Des Moines is home to the World Food Prize-a celebration of the achievements of Nobel Prize winner Norman Borlaug for his 60 year contribution to advancing the scientific basis of actions that have reduced hunger. Each year leaders from the worlds of agriculture and nutrition gather to discuss ways of advancing Borlaug’s vision; a world free from hunger. This year was especially poignant given his death at 95 just weeks before the event.
Without being there it is difficult to appreciate the extraordinary depths of love and appreciation for Borlaug that permeates the events. As a son of Iowa it was impressive to witness the Governor, the US Secretary of Agriculture and senior representatives from the State Department, Senators and leading politicians, leaders of corporations linked to agriculture including Archer Daniel Midlands, John Deere and Monsanto, academic heads of agriculture from the state and beyond open their arms to Ministers of Agriculture from several African and Asian countries as well as Canada.
Heads of food and security think tanks provided current updates on the relationships between food, hunger and national security. A senior retired Admiral described why climate change demanded urgent attention at the highest levels of government. Leaders from agriculture discussed how best to improve governance of the field to include a stronger role for the private sector. Discussion around rapid implementation of scientific findings that showed Singapore remained the only country to develop economically without first strengthening its agricultural sector commenced.

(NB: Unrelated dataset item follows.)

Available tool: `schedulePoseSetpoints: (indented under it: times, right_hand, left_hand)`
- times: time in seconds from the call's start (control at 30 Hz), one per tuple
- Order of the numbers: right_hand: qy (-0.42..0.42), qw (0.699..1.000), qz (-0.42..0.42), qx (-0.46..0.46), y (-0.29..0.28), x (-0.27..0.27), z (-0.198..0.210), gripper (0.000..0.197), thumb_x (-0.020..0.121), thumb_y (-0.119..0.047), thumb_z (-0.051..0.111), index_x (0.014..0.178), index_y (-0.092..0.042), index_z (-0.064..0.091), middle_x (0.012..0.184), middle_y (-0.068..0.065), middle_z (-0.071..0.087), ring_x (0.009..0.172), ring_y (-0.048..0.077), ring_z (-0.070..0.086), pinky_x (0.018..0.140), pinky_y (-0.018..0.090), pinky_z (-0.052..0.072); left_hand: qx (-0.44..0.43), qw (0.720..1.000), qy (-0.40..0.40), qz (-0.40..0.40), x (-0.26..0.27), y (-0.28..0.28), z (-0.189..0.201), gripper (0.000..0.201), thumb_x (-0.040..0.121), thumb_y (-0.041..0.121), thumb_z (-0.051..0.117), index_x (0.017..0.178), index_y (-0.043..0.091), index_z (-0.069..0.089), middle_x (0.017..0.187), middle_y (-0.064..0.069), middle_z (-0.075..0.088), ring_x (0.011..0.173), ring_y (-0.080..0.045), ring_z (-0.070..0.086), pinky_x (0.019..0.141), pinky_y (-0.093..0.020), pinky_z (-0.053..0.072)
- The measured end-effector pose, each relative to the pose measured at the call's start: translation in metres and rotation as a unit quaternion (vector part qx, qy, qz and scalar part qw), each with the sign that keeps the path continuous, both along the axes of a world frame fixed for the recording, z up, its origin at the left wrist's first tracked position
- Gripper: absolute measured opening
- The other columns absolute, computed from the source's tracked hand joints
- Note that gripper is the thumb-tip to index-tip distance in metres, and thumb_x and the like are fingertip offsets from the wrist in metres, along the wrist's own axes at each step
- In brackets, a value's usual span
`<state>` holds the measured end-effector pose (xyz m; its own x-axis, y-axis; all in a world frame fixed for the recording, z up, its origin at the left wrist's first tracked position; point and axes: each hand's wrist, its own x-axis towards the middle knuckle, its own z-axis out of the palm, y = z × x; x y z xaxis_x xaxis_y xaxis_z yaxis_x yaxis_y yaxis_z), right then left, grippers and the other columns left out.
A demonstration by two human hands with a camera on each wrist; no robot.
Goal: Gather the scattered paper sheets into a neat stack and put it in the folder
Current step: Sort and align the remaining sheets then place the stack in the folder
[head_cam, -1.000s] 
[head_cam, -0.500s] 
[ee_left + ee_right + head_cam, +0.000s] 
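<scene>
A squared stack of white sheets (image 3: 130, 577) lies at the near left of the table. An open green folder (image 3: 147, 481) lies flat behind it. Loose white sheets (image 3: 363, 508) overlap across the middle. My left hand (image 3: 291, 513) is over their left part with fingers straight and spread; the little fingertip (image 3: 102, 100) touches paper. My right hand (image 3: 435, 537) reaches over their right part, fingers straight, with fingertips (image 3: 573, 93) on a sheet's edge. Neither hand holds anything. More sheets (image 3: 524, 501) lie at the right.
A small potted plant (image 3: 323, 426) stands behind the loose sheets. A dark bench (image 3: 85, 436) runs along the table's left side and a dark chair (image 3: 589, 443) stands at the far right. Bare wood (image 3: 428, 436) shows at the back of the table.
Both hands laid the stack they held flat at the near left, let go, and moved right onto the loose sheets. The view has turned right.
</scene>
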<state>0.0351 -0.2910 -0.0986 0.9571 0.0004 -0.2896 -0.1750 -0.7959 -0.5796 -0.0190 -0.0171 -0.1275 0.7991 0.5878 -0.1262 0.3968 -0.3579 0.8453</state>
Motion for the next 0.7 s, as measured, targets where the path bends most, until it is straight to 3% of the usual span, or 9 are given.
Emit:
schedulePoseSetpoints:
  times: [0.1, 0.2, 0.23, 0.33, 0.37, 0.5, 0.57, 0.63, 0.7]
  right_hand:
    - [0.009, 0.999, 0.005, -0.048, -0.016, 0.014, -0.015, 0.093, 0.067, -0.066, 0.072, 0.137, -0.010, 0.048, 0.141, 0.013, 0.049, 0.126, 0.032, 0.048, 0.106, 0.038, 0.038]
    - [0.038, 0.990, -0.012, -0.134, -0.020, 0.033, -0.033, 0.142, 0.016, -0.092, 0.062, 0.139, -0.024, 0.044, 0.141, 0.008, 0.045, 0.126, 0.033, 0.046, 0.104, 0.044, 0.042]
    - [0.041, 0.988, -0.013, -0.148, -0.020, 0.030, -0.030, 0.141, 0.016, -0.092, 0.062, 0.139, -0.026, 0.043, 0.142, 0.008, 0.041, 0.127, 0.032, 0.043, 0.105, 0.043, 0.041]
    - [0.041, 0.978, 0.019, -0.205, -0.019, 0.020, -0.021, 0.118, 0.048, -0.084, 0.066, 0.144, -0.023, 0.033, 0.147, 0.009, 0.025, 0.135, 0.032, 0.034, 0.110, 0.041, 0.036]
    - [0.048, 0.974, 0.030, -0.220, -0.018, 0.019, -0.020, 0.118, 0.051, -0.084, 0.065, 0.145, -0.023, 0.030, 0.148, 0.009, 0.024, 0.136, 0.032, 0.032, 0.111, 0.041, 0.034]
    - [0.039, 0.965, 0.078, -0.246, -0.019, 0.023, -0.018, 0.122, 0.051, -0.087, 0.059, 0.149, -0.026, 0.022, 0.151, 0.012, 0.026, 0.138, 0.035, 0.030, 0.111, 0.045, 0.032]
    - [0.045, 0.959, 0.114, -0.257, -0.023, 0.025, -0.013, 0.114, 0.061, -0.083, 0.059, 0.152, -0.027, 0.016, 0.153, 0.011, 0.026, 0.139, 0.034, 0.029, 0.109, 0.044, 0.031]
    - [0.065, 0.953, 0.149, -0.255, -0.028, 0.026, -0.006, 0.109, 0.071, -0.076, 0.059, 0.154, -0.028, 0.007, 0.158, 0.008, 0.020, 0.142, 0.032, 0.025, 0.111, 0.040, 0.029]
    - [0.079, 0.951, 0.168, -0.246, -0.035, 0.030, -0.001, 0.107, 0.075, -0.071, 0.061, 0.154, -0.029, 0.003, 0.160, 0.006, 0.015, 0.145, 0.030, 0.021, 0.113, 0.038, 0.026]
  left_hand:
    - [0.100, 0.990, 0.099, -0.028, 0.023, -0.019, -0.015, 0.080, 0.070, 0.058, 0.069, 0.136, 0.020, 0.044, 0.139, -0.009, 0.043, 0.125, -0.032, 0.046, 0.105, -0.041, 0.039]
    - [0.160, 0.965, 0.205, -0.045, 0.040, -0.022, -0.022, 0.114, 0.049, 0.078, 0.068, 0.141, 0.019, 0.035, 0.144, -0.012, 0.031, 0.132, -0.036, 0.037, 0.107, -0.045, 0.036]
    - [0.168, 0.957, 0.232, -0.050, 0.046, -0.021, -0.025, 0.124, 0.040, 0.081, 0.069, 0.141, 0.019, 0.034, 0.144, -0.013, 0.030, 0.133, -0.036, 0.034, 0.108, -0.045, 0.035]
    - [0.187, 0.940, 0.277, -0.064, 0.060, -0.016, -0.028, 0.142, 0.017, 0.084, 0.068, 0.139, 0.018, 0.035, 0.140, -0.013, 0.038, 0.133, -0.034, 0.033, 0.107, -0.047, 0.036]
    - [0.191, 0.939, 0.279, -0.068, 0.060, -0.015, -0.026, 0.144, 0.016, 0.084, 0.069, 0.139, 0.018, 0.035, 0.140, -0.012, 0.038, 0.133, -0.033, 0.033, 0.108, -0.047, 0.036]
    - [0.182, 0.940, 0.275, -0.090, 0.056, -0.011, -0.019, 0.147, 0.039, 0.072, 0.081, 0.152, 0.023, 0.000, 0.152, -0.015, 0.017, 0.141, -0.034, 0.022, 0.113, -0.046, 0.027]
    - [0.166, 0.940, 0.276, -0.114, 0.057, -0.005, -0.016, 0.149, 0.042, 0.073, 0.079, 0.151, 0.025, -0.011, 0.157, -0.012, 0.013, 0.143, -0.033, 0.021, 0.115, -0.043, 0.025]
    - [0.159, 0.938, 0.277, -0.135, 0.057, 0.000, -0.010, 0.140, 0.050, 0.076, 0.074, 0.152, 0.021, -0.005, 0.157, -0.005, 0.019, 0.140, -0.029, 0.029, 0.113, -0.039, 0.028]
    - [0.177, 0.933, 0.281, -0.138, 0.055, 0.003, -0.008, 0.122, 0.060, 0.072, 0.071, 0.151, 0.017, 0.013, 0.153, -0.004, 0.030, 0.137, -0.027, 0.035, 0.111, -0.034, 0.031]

So why was PepsiCo there and did we have anything to contribute?
Two reasons: to inspire and to learn.
Indra Nooyi followed important presentations by Bill Gates and Jeff Sachs. Gates outlined how his Foundation will act on their commitment to build capacity for agricultural research in Africa and India and called for governments to “unleash the power of the private sector” through smarter policies. Sachs challenged the food industry to do more to address certain negative impacts their work had on the environment and nutrition.
Indra Nooyi’s speech elevated the debate and emphasized the need for the worlds of agriculture and nutrition to work closer together; for the capabilities of the private sector-especially in relation to distribution, R&D and consumer insights-to be better harnessed; and called for a commission to address these issues. The response from diverse groups including USDA; State; IFPRI (the world’s premier food policy group and part of the 17 centers of the CGIAR system); the World Economic Forum; other corporate heads and intellectual leaders in the field was enthusiastic. Many immediately wanted to get behind the idea of an action oriented commission. They were challenged to rethink the role of corporations in tackling hunger and left with a clear message of commitment.
We learned just how complex it will be to bridge the agriculture-nutrition divide; who to engage as we move forward; and which arguments are most likely to succeed. We met passionate agricultural scientists seeking collaboration, corporate heads offering to team up and the Iowan political leadership who proudly offered Des Moines as the hub for any possible commission work. People understood better that for PepsiCo to play a stronger role in addressing world hunger, our core products remained the engine of growth even as the portfolio evolves.
My enduring image of the meeting will be to witness a man, Gebisa Ejeta, from a small hut in a remote village in Ethiopia be honored as the 2009 Borlaug World Food Prize Laureate. The award was for his work in transforming sorghum to allow it to overcome drought resistance and plant disease, thereby feeding millions who would otherwise starve in Africa. President Obama’s message of congratulations and the celebratory dances led by an Ethiopian group of artists drove home the message that his work would benefit both his community and the world.